Saute the onions and garlic for about 15 minutes until soft and add the salt, pepper, orange juice and thyme until they are golden brown.
Prepare the goat cheese with the herbs that you have chosen…I like adding a little garlic powder or garlic salt for extra oomph.
Roll out the sheet of puff pastry and stretch it over your tart pan. Press along the rim with your fingers and remove any overhang. Don’t worry if it doesn’t look perfect — it will be filled with the toppings and after baking, it will still look wonderful. Puff pastry is very forgiving. Using a fork, poke the bottom of the dough all around. Sprinkle the bottom with a tablespoon of the Parmesan cheese, leaving a 1/4 to 1/2 inch border that will create a nice puffy crust.
Spread the onion/garlic mixture on top of the grated cheese.

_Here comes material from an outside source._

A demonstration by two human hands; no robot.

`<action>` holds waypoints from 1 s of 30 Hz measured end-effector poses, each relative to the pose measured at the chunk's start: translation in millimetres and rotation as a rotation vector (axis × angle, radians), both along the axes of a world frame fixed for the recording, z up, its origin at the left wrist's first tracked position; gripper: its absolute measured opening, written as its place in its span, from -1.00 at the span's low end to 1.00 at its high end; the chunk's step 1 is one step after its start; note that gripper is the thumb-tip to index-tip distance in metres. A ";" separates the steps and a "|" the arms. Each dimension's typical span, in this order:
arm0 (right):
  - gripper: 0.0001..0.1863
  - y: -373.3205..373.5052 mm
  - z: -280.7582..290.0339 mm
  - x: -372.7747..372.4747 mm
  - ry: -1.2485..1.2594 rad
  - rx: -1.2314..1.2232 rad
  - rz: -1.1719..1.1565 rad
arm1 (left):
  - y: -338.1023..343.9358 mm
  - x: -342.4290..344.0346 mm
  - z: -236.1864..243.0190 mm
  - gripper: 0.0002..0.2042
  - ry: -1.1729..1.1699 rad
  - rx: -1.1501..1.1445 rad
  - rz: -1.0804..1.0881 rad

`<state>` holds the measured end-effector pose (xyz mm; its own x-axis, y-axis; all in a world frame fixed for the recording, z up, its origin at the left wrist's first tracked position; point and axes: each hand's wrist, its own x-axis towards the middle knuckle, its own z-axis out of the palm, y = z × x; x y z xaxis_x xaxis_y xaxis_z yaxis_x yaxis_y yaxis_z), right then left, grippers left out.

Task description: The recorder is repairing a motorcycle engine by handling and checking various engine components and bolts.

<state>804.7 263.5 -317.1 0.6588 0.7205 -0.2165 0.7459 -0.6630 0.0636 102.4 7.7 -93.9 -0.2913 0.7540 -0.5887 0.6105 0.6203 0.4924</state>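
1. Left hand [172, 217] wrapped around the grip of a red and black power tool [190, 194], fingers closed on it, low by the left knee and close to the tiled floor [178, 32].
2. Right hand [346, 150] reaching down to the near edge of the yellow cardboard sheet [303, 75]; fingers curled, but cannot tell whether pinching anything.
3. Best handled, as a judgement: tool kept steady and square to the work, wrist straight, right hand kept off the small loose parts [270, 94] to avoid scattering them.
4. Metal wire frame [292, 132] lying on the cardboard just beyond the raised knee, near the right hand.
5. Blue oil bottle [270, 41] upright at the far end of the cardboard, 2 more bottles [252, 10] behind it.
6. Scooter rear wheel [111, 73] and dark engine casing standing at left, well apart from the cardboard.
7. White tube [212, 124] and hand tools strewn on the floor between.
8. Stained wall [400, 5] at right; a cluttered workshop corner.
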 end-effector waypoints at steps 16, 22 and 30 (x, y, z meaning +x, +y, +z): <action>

Crumble the goat cheese mixture on next, followed by a random arrangement of the tomatoes, snipped to 2 to 4 per stem. Baste the tomatoes with a little olive oil and sprinkle with julienned basil leaves, salt, pepper and the Parmesan shards.
I like to cook when the sunlight is shining in my kitchen window and I made this on an exceptionally beautiful day. Look how lovely it looks even before it goes into the oven.
Bake for about 20-25 minutes at 425°F until the crust is golden brown. The tomatoes will have softened and the cheeses will be lightly golden brown. Slice into wedges onto serving plates and enjoy. Beautiful to bring to a buffet table, or as an appetizer, hot or warm.
Tomato and Goat Cheese Tarts
- 1/2 package (1 sheet) puff pastry, defrosted in fridge overnight
- olive oil
- 3 thinly sliced yellow onions
- 3 large garlic cloves, cut into thin slivers
- salt and pepper
- 3 tablespoons orange juice
- 2 teaspoons minced fresh thyme leaves
- 4 tablespoons freshly grated Parmesan, plus 2 ounces shaved into shards with a vegetable peeler
- 140 gram (a small package) of plain or herbed goat cheese. If plain, mix with garlic salt and Herbes de Provence, or your favourite dried herb(s)
- cherry tomatoes, preferably on the stem
- 3 tablespoons julienned basil leaves
- Unfold the sheet of puff pastry and very carefully stretch it over your tart pan or pie plate. Press the edges of the plate and discard the extra pastry overhang. Poke the bottom all over of the pastry with a fork.
- Preheat the oven to 425°F.
- Heat 3 tablespoons of olive oil in a large skillet over medium heat and add the onions and garlic. Saute for 15 to 20 minutes, stirring frequently, until the onions and garlic are softened. Add 1/2 teaspoon salt, 1/4 teaspoon pepper, orange juice, and thyme and continue to cook for another 10 minutes, until the onions are golden brown. Remove from the heat and cool slightly.
- Sprinkle the grated Parmesan on the base of the tart shell, leaving a 1/4-1/2 inch border.
- Spread the onion mixture on top of the grated Parmesan, followed by the crumbled goat cheese. Randomly place the tomatoes on the stems, which have been cut into 2, 3, or 4 tomato groupings all over the top. Baste the tomatoes with olive oil and sprinkle with the julienned basil, salt, and pepper. Finally, scatter the shards of Parmesan on each tart.
- Bake for 20 to 25 minutes, until the pastry is golden brown. The tomatoes will start to wrinkle a little as they cook and the cheeses are very lightly brown.
- Cut into wedges onto serving plates and enjoy, hot or warm.